■ **Exercise brief**:
Although the data below holds other lines too, output only those from the line with "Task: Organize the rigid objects" up to and including the line with "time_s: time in", exactly as they appear.

■ **Dataset content**:
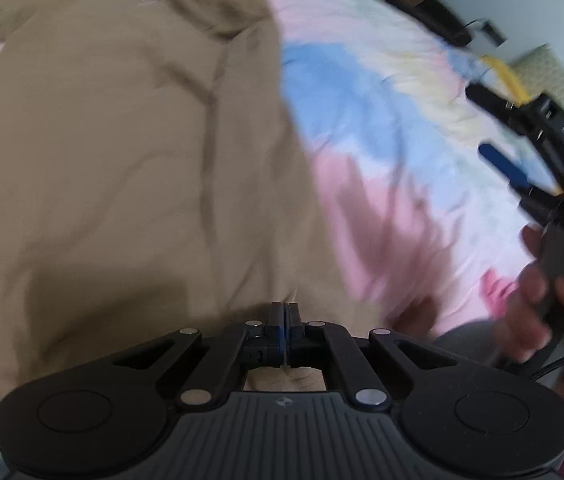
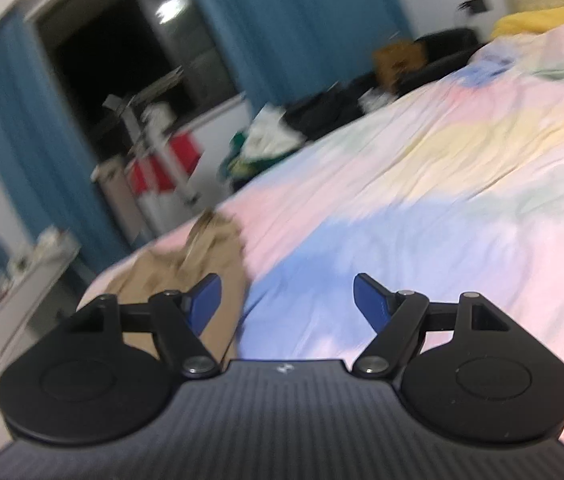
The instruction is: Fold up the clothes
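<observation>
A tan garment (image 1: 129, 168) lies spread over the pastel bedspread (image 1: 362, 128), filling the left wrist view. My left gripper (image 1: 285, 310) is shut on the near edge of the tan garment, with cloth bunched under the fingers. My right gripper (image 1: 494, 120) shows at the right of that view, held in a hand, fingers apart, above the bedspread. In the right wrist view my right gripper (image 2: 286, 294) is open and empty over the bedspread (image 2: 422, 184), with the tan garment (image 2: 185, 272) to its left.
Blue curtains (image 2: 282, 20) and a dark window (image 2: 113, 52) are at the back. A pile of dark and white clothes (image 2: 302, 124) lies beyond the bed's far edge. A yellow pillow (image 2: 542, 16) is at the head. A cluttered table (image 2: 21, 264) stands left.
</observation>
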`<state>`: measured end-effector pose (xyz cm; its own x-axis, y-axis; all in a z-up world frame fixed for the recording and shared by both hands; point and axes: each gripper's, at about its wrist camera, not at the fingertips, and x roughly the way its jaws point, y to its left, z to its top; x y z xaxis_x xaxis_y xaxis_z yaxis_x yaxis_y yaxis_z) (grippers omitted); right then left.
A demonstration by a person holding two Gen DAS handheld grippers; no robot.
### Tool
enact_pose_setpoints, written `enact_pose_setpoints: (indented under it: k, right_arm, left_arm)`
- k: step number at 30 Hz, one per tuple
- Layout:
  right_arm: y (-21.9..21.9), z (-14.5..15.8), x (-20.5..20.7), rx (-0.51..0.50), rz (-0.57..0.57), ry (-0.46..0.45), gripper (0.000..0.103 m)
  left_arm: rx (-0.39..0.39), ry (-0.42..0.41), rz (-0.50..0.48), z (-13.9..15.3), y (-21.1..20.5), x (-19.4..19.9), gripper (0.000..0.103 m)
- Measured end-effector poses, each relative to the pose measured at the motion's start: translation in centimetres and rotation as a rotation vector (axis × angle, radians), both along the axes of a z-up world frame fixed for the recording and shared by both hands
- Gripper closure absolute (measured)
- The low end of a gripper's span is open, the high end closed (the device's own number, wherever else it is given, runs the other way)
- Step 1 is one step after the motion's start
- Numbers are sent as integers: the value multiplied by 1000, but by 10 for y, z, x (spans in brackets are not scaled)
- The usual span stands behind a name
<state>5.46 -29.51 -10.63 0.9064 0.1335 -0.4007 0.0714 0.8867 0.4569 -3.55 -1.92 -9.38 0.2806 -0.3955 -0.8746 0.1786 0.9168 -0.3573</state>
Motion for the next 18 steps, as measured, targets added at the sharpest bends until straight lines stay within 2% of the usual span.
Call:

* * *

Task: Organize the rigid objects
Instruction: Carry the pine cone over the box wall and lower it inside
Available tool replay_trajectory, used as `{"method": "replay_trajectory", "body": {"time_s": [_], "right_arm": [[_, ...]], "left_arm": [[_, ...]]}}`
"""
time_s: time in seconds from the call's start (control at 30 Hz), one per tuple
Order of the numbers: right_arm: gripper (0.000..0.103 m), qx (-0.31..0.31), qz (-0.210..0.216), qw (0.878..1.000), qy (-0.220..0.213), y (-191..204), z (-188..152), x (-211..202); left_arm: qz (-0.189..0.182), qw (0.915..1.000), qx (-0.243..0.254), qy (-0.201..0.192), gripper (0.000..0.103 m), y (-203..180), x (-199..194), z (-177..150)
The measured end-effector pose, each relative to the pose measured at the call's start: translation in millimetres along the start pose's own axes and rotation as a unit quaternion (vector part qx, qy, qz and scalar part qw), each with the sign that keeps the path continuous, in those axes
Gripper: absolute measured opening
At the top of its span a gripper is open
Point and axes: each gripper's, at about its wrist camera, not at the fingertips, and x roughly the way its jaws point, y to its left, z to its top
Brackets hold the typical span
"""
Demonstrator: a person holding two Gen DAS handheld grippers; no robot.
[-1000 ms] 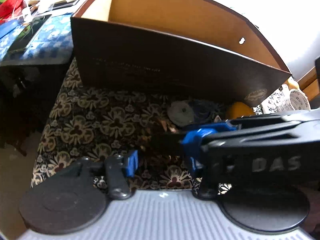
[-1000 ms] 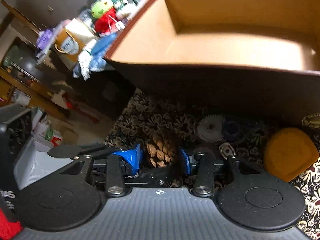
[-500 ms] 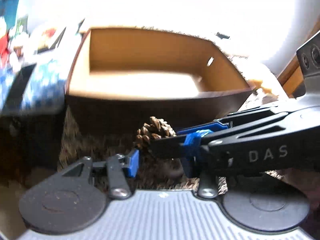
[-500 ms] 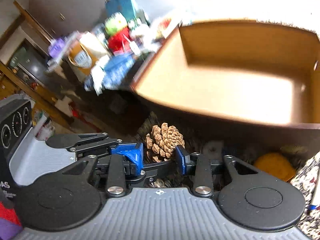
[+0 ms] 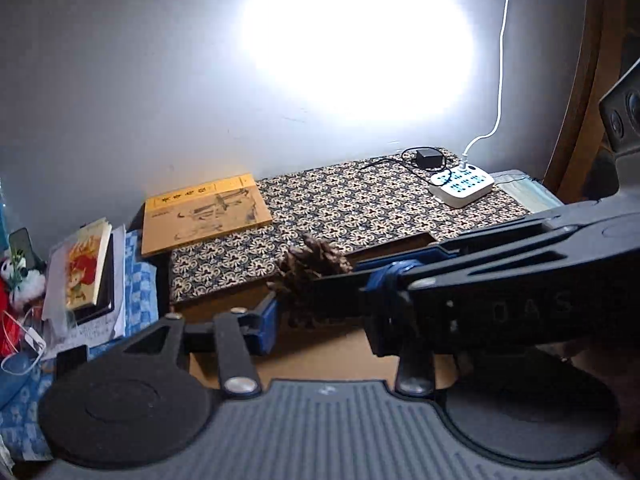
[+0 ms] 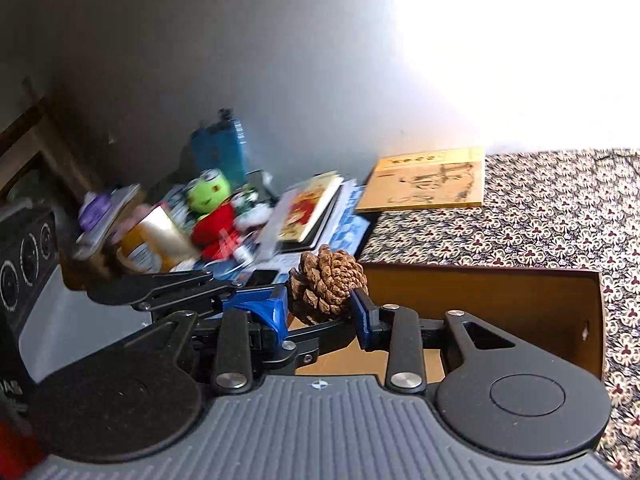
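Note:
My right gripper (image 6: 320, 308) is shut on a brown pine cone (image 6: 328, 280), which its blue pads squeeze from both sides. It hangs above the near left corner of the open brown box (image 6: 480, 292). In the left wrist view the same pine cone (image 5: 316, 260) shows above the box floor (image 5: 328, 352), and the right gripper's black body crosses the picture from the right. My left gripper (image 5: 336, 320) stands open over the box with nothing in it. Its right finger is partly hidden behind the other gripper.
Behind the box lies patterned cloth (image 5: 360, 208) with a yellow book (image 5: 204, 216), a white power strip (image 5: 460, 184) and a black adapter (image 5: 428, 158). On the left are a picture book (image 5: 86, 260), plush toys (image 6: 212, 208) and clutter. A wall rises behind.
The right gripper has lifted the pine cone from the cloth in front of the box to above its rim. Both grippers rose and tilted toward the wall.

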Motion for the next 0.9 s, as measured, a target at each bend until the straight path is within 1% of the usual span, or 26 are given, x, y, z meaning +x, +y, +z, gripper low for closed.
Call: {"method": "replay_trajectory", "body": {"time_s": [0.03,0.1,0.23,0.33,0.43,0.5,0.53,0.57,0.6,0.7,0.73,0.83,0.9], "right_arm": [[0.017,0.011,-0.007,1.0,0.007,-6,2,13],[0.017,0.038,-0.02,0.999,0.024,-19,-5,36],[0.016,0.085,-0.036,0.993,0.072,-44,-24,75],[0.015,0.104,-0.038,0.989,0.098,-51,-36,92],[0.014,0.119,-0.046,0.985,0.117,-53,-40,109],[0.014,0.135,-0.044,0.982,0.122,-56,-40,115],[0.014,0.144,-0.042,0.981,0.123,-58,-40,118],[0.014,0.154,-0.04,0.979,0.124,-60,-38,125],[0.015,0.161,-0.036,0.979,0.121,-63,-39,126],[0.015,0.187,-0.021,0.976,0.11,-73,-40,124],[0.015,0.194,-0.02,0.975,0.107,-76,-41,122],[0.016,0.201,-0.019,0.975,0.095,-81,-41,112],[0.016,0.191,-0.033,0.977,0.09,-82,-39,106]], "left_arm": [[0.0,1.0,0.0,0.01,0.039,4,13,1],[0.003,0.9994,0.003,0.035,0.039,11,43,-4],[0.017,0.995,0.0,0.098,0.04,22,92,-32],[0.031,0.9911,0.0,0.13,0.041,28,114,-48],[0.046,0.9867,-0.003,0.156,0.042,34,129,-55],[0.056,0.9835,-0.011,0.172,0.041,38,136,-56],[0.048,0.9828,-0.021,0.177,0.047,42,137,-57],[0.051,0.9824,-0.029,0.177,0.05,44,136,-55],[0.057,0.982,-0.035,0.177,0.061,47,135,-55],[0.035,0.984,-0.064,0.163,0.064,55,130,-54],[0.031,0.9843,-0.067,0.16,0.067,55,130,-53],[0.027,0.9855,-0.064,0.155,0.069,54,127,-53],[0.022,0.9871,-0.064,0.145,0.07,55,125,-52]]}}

■ **Written answer**:
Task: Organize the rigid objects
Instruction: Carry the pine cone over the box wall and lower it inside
Available tool replay_trajectory, used as `{"method": "replay_trajectory", "body": {"time_s": [_], "right_arm": [[_, ...]], "left_arm": [[_, ...]]}}`
"""
time_s: time in seconds from the call's start (control at 30 Hz), one per tuple

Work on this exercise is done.